Exercise objective
Please copy each line of the records below that holds the word "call".

___ Data for analysis

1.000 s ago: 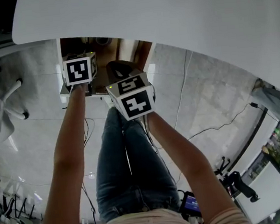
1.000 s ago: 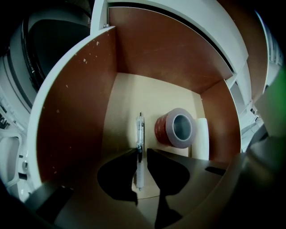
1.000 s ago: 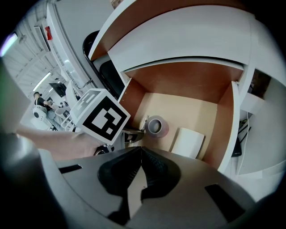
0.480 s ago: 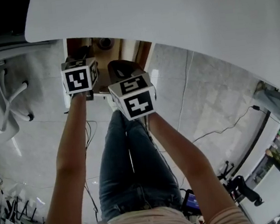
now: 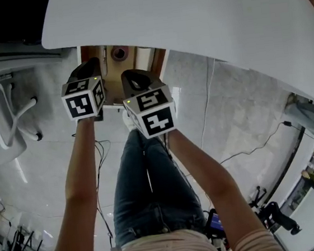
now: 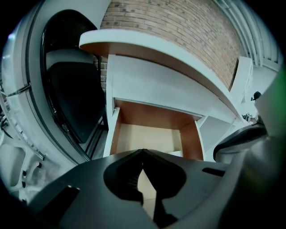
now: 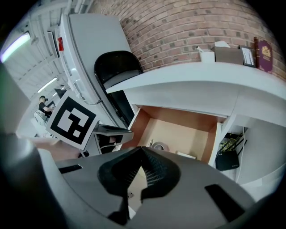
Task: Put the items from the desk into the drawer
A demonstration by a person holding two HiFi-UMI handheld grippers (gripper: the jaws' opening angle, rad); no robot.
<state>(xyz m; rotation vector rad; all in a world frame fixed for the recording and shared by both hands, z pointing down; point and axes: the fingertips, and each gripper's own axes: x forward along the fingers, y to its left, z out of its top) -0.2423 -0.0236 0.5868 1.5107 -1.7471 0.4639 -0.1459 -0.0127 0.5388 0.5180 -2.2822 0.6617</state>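
You draw both grippers back from the drawer (image 7: 178, 129) | left gripper (image 6: 143, 152), right gripper (image 7: 142, 150) closed, empty | drawer open under desk (image 5: 190, 17) near edge, tape (image 7: 157, 146) inside | boxes (image 7: 228, 53) at far right corner likely next.

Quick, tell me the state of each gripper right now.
Left gripper: closed, tips together, holding nothing.
Right gripper: closed, tips together, holding nothing.

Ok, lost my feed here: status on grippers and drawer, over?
Left gripper shut, empty. Right gripper shut, empty. Drawer open, roll inside. Nothing blocking the drawer.
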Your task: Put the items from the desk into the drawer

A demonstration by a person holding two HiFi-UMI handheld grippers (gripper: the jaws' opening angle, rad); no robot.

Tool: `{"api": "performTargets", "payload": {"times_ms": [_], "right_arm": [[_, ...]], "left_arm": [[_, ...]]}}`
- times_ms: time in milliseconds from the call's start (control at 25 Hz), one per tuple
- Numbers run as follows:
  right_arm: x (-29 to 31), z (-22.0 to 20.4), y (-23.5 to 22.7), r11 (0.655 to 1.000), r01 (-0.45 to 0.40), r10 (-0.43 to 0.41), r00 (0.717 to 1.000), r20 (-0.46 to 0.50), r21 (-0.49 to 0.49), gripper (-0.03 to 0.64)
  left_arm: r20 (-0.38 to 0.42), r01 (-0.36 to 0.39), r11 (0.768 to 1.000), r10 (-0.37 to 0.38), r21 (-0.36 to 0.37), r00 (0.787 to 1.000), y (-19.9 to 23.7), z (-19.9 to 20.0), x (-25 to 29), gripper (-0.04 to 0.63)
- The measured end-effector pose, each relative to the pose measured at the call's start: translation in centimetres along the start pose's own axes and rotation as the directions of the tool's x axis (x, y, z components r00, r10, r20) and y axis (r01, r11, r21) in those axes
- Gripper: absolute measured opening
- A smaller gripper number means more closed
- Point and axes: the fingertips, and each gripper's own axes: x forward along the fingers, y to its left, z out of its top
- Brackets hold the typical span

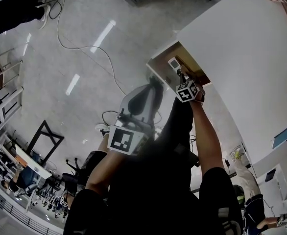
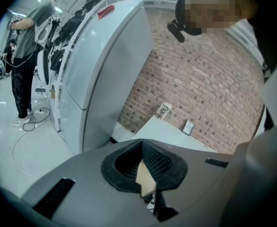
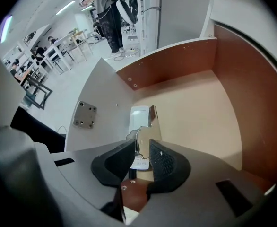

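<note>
Reaching into drawer (image 3: 195, 108) with right gripper (image 3: 141, 145) clamped on tagged item (image 3: 138, 162), for dropping beside device (image 3: 139, 117); left gripper (image 2: 142, 148) pinched shut, parked clear.

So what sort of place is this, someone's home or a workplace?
Probably a workplace, something like an open lab or shared office: rows of tables and chairs with people at them, cables trailing over a glossy floor, and a bare brick wall behind a white desk.
</note>
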Motion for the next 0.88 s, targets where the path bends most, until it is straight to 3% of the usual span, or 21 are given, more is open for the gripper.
{"api": "performTargets", "payload": {"times_ms": [160,320,520,760,880], "right_arm": [[-1.7,0.5,0.6,0.998,-0.029,0.028,1.0,0.015,0.06,0.084],[-5.8,3.0,0.8,0.987,-0.059,0.043,0.994,0.104,0.151,0.066],[-13.3,7.4,0.8,0.988,-0.079,0.05,0.976,0.212,0.13,0.046],[-23.2,14.3,-1.9,0.992,-0.092,0.048,0.915,0.4,0.091,0.034],[-29.2,17.0,-3.8,0.988,-0.088,0.011,0.862,0.507,0.128,0.026]], "left_arm": [[0.019,-0.018,1.0,0.018,-0.01,1.0,0.1,0.3,-0.9,0.0],[0.046,-0.033,0.999,0.034,-0.02,0.998,-0.1,1.0,-2.2,0.0],[0.087,-0.045,0.999,0.046,-0.017,0.995,-1.2,3.8,-4.0,-0.001],[0.179,-0.067,0.998,0.064,0.012,0.982,-2.7,7.7,-4.5,0.0],[0.214,-0.082,0.997,0.08,0.004,0.974,-3.9,9.7,-5.7,0.0]]}}
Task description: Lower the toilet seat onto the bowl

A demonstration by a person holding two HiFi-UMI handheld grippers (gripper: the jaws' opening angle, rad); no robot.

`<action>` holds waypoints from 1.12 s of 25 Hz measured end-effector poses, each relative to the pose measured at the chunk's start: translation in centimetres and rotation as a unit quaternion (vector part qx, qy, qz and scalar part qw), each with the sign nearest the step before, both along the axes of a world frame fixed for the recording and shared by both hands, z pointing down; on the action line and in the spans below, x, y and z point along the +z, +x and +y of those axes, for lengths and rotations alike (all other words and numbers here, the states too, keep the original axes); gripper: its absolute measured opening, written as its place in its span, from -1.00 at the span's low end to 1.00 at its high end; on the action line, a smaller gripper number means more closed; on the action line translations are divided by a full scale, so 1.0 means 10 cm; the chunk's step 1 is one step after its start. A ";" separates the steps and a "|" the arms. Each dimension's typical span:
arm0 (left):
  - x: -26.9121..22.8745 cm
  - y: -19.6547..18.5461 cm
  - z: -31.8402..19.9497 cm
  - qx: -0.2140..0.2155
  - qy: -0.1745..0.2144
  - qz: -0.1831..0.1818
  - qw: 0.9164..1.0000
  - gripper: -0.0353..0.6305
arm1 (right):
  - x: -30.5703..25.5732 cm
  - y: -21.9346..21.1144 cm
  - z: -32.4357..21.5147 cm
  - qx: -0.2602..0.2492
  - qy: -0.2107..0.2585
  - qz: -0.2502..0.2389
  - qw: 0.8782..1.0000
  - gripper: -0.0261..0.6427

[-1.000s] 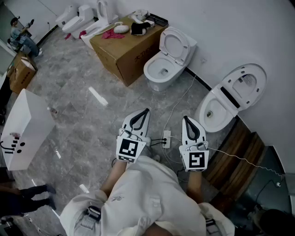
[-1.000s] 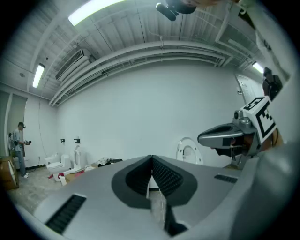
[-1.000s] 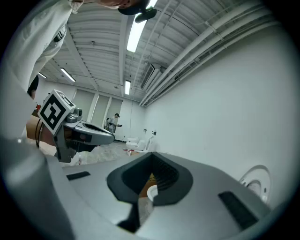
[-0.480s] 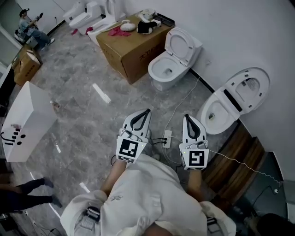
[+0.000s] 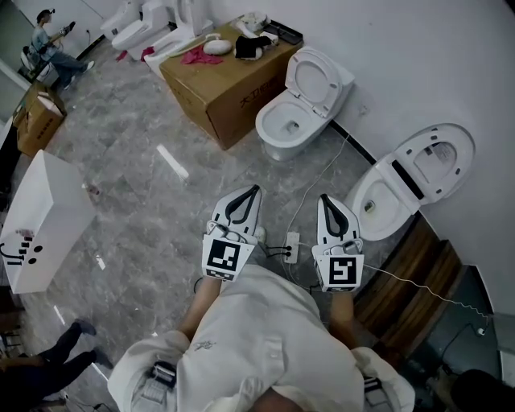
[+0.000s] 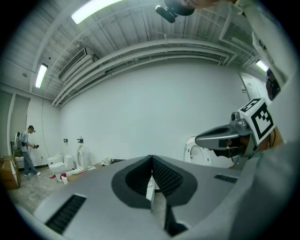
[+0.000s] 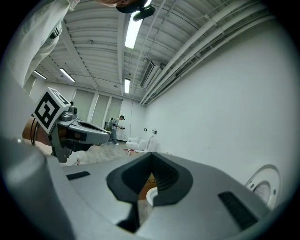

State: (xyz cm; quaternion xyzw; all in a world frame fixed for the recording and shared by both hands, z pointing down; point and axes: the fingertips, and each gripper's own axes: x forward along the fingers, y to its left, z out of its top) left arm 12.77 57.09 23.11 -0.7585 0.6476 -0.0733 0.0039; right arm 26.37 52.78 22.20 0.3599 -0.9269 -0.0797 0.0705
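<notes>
Two white toilets stand against the wall. The far toilet (image 5: 299, 103) has its seat and lid raised. To the right, the near toilet (image 5: 402, 179) has its seat and lid tipped back against the wall. My left gripper (image 5: 255, 191) and right gripper (image 5: 323, 199) are held side by side above the floor, short of both toilets, jaws shut and holding nothing. In the left gripper view the left gripper (image 6: 151, 160) points level at the wall, with a raised toilet lid (image 6: 190, 152) ahead. The right gripper (image 7: 151, 157) shows a white bowl rim (image 7: 152, 195) through its gap.
A large cardboard box (image 5: 216, 74) with clothes on top stands left of the far toilet. A power strip (image 5: 291, 241) with cables lies on the floor between my grippers. A white box (image 5: 42, 219) sits at left, wooden boards (image 5: 414, 278) at right. More toilets (image 5: 149, 20) stand at the back.
Both grippers stay shut and side by side. The scene has slid a little in the head view; the near toilet now sits slightly further right. A bystander's legs at lower left have moved.
</notes>
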 end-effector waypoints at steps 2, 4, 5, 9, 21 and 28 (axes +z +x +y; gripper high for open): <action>0.01 -0.11 -0.16 0.001 -0.001 -0.002 1.000 -0.85 | 0.02 -0.11 -0.15 0.002 -0.008 0.000 1.000 -0.90; 0.01 -0.23 -0.34 0.003 -0.002 -0.004 1.000 -0.85 | 0.02 -0.23 -0.31 0.004 -0.013 -0.004 1.000 -0.90; 0.01 -0.29 -0.42 0.004 -0.003 -0.004 1.000 -0.85 | 0.03 -0.29 -0.40 0.005 -0.011 -0.005 1.000 -0.90; 0.03 -0.54 -0.74 0.012 -0.005 -0.006 1.000 -0.85 | 0.00 -0.57 -0.68 0.006 -0.010 0.004 1.000 -0.90; 0.03 -1.04 -1.32 0.039 -0.003 0.000 0.999 -0.85 | 0.02 -1.10 -1.17 0.031 -0.008 0.021 0.999 -0.90; 0.09 -1.05 -1.55 0.043 -0.005 0.007 0.999 -0.85 | 0.07 -1.07 -1.40 0.038 -0.007 0.031 0.999 -0.90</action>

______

Task output
- times_ms: time in milliseconds from the call's start (control at 25 Hz), one per tuple
- The measured end-effector pose, each relative to the pose measured at the call's start: translation in centimetres along the start pose's own axes and rotation as the directions of the tool's x axis (x, y, z components r00, r10, r20) and y axis (r01, r11, r21) in those axes

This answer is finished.